What is being asked
Down to the last line, set down the material below exactly; skip the pictures.

□ □ □ □

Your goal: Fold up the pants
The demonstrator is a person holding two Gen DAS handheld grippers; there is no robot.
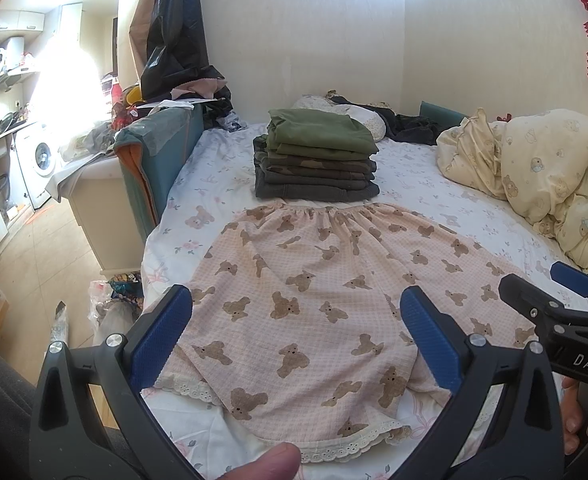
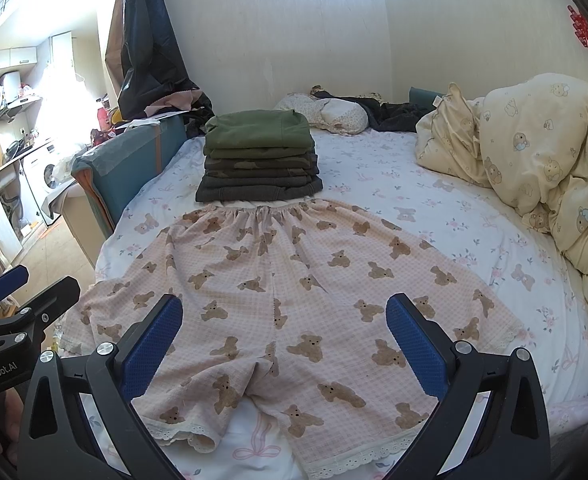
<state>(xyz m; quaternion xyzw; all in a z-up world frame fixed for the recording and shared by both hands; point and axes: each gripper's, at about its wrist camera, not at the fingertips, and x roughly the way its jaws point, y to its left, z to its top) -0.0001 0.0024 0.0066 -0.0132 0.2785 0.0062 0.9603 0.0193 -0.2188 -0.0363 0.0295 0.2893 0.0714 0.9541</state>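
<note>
White cotton with a faint floral print covers the bed (image 2: 434,200), which fills most of what both my cameras take in. At three o'clock a cream quilt (image 2: 534,152) printed with little bears is bunched up along the right edge of the mattress. The pants (image 2: 294,292) lie spread flat in the middle of the sheet: pale pink check with brown teddy bears, gathered waistband toward twelve o'clock, both short legs pointing to six o'clock with their white lace hems (image 2: 350,462) nearest me. Touching the waistband at twelve o'clock stands a stack of folded clothes (image 2: 260,160), olive green on top, camouflage in the middle, dark grey at the bottom. Beyond it, against the wall, a small patterned pillow (image 2: 326,114) and some dark garments lie together. At nine o'clock, off the bed, a washing machine (image 1: 42,158) sits under a cluttered counter.

My left gripper (image 1: 296,334) hovers above the left leg of the pants, blue pads spread wide, nothing between them. My right gripper (image 2: 284,342) hangs over the crotch seam and the right leg, its pads spread just as wide and holding nothing. Each shows at the edge of the other's view, side by side and apart.
</note>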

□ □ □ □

Solution below
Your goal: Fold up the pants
The demonstrator is a person holding two Gen DAS handheld grippers; there is no robot.
<state>(xyz m; quaternion xyzw; all in a z-up world frame fixed for the recording and shared by both hands; point and axes: each gripper's, at about its wrist camera, not at the fingertips, and x roughly the way its jaws point, y to its left, z to its top) -0.0001 0.0024 0.0066 -0.0132 0.2785 0.0062 0.9603 0.0193 -0.2188 -0.0363 0.0295 0.2893 0.0714 0.9541</state>
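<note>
White cotton with a faint floral print covers the bed (image 2: 434,200), which fills most of what both my cameras take in. At three o'clock a cream quilt (image 2: 534,152) printed with little bears is bunched up along the right edge of the mattress. The pants (image 2: 294,292) lie spread flat in the middle of the sheet: pale pink check with brown teddy bears, gathered waistband toward twelve o'clock, both short legs pointing to six o'clock with their white lace hems (image 2: 350,462) nearest me. Touching the waistband at twelve o'clock stands a stack of folded clothes (image 2: 260,160), olive green on top, camouflage in the middle, dark grey at the bottom. Beyond it, against the wall, a small patterned pillow (image 2: 326,114) and some dark garments lie together. At nine o'clock, off the bed, a washing machine (image 1: 42,158) sits under a cluttered counter.

My left gripper (image 1: 296,334) hovers above the left leg of the pants, blue pads spread wide, nothing between them. My right gripper (image 2: 284,342) hangs over the crotch seam and the right leg, its pads spread just as wide and holding nothing. Each shows at the edge of the other's view, side by side and apart.
</note>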

This output requires no further additions.